Dropping a few people/lists whose emails are bouncing.
On Fri, Jan 31, 2025, Sean Christopherson wrote:
> @@ -369,6 +369,11 @@ void __init kvmclock_init(void)
> #ifdef CONFIG_X86_LOCAL_APIC
> x86_cpuinit.early_percpu_clock_init = kvm_setup_secondary_clock;
> #endif
> + /*
> + * Save/restore "sched" clock state even if kvmclock isn't being used
> + * for sched_clock, as kvmclock is still used for wallclock and relies
> + * on these hooks to re-enable kvmclock after suspend+resume.
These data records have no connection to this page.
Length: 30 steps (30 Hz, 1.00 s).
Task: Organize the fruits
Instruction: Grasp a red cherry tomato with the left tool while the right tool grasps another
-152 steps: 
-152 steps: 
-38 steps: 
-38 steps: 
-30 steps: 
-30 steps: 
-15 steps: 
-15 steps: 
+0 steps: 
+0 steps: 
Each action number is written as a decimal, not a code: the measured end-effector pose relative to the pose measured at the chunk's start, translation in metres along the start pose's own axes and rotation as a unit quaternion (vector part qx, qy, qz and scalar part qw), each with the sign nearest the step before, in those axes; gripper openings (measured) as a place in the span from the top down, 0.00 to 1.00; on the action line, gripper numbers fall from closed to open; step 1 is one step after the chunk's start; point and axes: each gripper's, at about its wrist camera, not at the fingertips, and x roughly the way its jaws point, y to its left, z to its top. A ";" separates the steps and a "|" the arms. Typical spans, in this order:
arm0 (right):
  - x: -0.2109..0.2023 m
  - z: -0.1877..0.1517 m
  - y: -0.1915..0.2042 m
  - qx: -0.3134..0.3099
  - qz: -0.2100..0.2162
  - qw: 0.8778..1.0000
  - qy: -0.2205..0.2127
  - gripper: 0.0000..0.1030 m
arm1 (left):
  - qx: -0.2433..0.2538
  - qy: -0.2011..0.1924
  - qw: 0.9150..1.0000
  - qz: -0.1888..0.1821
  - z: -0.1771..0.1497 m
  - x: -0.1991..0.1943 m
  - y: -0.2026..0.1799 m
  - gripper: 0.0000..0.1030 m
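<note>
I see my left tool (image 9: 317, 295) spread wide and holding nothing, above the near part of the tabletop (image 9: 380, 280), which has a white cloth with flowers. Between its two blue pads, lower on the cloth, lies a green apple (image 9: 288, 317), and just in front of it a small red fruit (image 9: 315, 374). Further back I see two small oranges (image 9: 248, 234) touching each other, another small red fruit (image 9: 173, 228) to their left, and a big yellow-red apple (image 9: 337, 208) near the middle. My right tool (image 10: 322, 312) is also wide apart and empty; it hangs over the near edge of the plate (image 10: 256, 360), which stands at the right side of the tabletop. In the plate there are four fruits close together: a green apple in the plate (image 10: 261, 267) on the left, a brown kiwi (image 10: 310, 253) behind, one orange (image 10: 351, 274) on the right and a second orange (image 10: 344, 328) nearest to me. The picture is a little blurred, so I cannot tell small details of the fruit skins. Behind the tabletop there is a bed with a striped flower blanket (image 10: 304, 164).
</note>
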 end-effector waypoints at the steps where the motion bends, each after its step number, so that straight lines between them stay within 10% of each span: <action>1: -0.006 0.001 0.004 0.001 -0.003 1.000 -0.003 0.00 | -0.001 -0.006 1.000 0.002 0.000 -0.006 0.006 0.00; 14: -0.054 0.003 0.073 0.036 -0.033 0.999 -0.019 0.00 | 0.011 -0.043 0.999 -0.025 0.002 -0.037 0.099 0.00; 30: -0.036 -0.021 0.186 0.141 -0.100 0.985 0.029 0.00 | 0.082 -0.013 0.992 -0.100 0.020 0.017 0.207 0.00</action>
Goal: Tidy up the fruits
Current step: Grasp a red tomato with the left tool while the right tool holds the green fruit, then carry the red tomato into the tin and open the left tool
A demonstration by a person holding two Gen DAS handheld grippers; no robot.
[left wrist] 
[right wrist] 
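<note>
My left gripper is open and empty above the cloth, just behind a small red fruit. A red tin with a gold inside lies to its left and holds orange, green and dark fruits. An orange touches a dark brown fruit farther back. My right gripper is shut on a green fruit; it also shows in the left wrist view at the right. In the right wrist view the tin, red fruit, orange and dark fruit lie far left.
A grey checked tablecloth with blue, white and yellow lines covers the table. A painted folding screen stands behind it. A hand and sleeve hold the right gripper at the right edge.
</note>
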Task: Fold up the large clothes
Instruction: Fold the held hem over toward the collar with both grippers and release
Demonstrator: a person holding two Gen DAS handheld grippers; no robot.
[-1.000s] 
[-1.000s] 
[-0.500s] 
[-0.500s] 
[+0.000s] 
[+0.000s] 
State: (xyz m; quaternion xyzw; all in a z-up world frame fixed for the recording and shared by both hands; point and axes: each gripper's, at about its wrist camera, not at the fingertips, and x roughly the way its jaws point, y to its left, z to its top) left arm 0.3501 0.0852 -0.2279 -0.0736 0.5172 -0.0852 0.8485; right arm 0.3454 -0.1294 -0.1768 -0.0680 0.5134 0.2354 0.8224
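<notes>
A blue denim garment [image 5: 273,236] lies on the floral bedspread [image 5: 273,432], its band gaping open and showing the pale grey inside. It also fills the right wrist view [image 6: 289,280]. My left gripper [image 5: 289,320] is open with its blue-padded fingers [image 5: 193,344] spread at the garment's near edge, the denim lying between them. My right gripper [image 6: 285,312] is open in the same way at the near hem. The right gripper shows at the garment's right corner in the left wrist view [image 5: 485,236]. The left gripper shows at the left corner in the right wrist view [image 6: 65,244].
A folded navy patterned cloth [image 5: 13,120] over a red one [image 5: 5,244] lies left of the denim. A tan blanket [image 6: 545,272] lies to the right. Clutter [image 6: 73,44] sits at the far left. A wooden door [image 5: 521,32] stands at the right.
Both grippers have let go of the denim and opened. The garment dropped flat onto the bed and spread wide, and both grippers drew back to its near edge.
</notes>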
This is wrong, wallclock is a different MSR entirely.
> + */
> x86_platform.save_sched_clock_state = kvm_save_sched_clock_state;
> x86_platform.restore_sched_clock_state = kvm_restore_sched_clock_state;
And usurping sched_clock save/restore is *really* wrong if kvmclock isn't being
used as sched_clock, because when TSC is reset on suspend/hiberation, not doing
tsc_{save,restore}_sched_clock_state() results in time going haywire.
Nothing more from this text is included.